- **Source data**
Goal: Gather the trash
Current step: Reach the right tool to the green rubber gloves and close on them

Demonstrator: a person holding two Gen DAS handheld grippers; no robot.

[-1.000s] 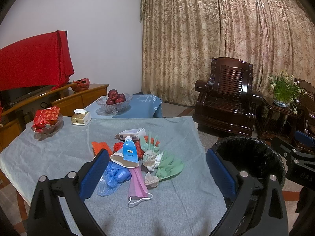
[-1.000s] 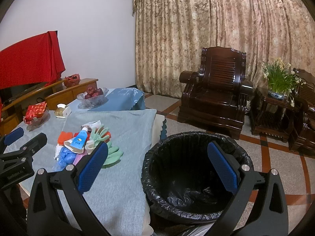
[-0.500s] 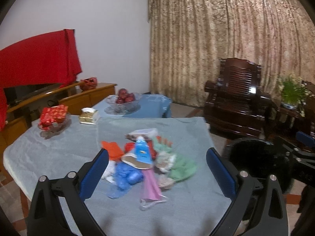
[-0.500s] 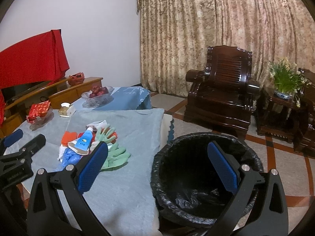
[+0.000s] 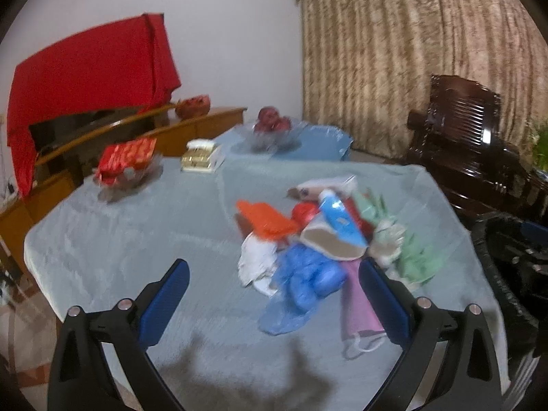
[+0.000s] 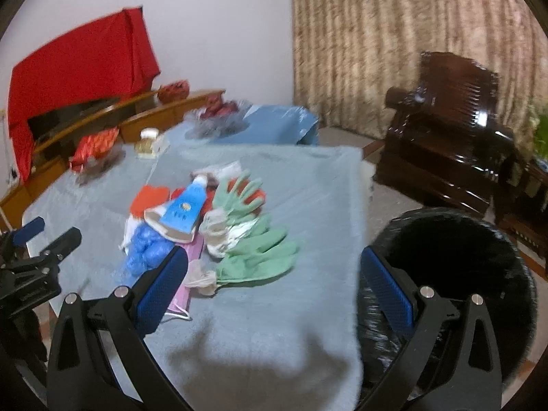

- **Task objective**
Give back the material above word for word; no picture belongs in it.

- **Task response**
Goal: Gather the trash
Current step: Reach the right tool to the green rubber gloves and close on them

Demonstrator: a person holding two Gen DAS handheld grippers; no robot.

[-1.000s] 
[-1.000s] 
[-0.500s] 
[-0.500s] 
[+0.000s] 
[+0.000s] 

No more output is needed.